【新城】宇連ダム貯水率1.8%の衝撃、3月枯渇の危機。東三河を襲う記録的水不足の現状
ニュース要約: 愛知県東三河の命綱である宇連ダムの貯水率が1.8%まで低下し、1994年の大渇水に匹敵する深刻な事態となっています。2月25日に待望の降雨があったものの回復は限定的で、3月中旬には貯水ゼロの恐れも。農業・工業用水40%、水道用水20%の節水対策が実施される中、地域産業や市民生活への影響が深刻化しており、さらなる節水協力が求められています。
【新城】「恵みの雨」か、それとも「焼け石に水」か。
愛知県東三河地域の「命の水」を支える宇連ダム(新城市)が、かつてない危機に直面している。2026年2月25日、東海地方では約2ヶ月ぶりとなるまとまった降雨が観測されたが、極限まで低下したダム貯水率を劇的に回復させるには至っていない。県や水資源機構は「3月中旬には貯水がゼロになる恐れがある」と強い警戒感をあらわにしており、住民生活や地域産業への影響が深刻化している。
貯水率1.8%、露出する湖底の衝撃
「これほどまでに水がない光景は、過去に記憶がない」。現地を訪れた水資源機構の担当者は、ひび割れた湖底を見つめて言葉を落とした。
2月25日午前0時時点、宇連ダムの貯水率は1.5%という衝撃的な数字を記録した。同日、低気圧の通過に伴い、ダム周辺では昨年12月以来となる1時間11ミリ、24時間で20ミリ以上の降水を観測した。この「待望の雨」により、水位はわずかに上昇し、午後の宇連ダム貯水率は1.73~1.8%まで回復したものの、依然として平年の1割にも満たない異常事態が続いている。
豊川用水全体(宇連ダム、大島ダム等)の利水貯水率も約10.4%と低迷しており、例年この時期に50%程度を維持している状況と比較すれば、その深刻さは一目瞭然だ。1994年や2001年の「平成の大渇水」に匹敵、あるいはそれを上回る危機が、いま東三河を襲っている。
瀬戸際に立つ地域産業と市民生活
この記録的な水不足を受け、愛知県は2月10日から「第5次節水対策」を発動している。削減率は農業用水40%、工業用水40%、水道用水20%という極めて高い水準だ。
影響はすでに目に見える形で現れている。農業が盛んな豊川市では、一部のバナナ農園などで井戸水(地下水)が枯渇。近隣農家から水を分けてもらいながら急場をしのぐ農家も出ている。「地下水の回復には時間がかかる。一度きりの雨ではなく、定期的な降雨がなければ生産を維持できない」と農家は悲痛な声を上げる。

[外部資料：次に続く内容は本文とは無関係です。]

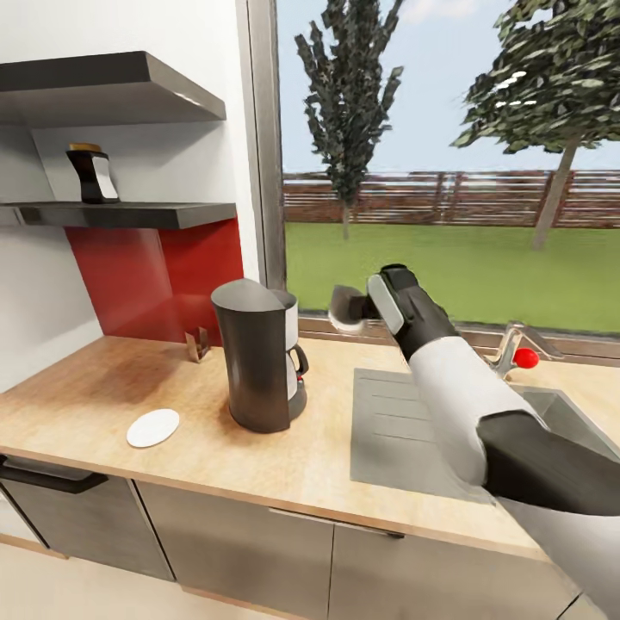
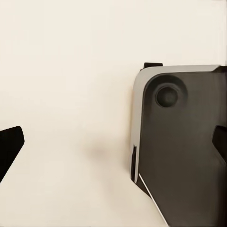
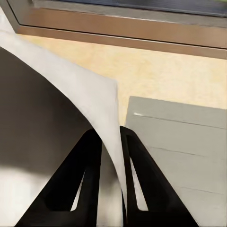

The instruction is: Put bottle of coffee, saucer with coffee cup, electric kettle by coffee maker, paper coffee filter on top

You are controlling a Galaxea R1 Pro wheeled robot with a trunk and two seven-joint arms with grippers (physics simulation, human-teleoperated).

市民生活への影響も無視できない。田原市では水道の減圧給水を実施しており、高台の住宅地では「水が出にくい」「濁り水が出る」といった事態が発生している。公園の公衆トイレなどの使用制限も続いており、自治体は「夜間断水」という最悪のシナリオを回避するため、住民に対し「より一層の節水協力」を執拗に呼びかけている。
3月枯渇のカウントダウン、問われる「水の最適配分」
なぜ、これほどの事態に陥ったのか。最大の要因は、2025年秋からの記録的な少雨に加え、この冬の降雪が極端に少なかったことにある。1月の降水量は平年のわずか2%という異常値だった。
水資源機構の試算によれば、今後まとまった雨が降らない場合、3月中旬には宇連ダムの貯水が完全に底をつく試算だ。現在は木曽川などからの導水を含む緊急対策で延命を図っているが、それも限界がある。
今後の焦点は、春の農業シーズン本格化を前に、いかにして水を確保するかにある。25日の雨は、一時的に水位を押し上げたものの、水資源機構の担当者は「水不足の解消からは程遠い状況」と釘を刺す。
東三河の自治体や市民にとって、蛇口から水が出る「当たり前」の日常が、いま風前の灯火となっている。改めて一人ひとりが貯水率の現状を自分事として捉え、徹底した節水に取り組むことが、この未曾有の渇水を乗り越える唯一の道と言えそうだ。
ニュース解説:宇連ダムと豊川用水 宇連ダムは1958年に完成した重力式コンクリートダムで、愛知県東三河地方の農業、工業、生活用水を支える豊川用水の主水源。その貯水状況は地域の経済活動に直結するため、常に高い関心を集める。過去には1994年に貯水率0%を記録し、「平成の大渇水」として語り継がれている。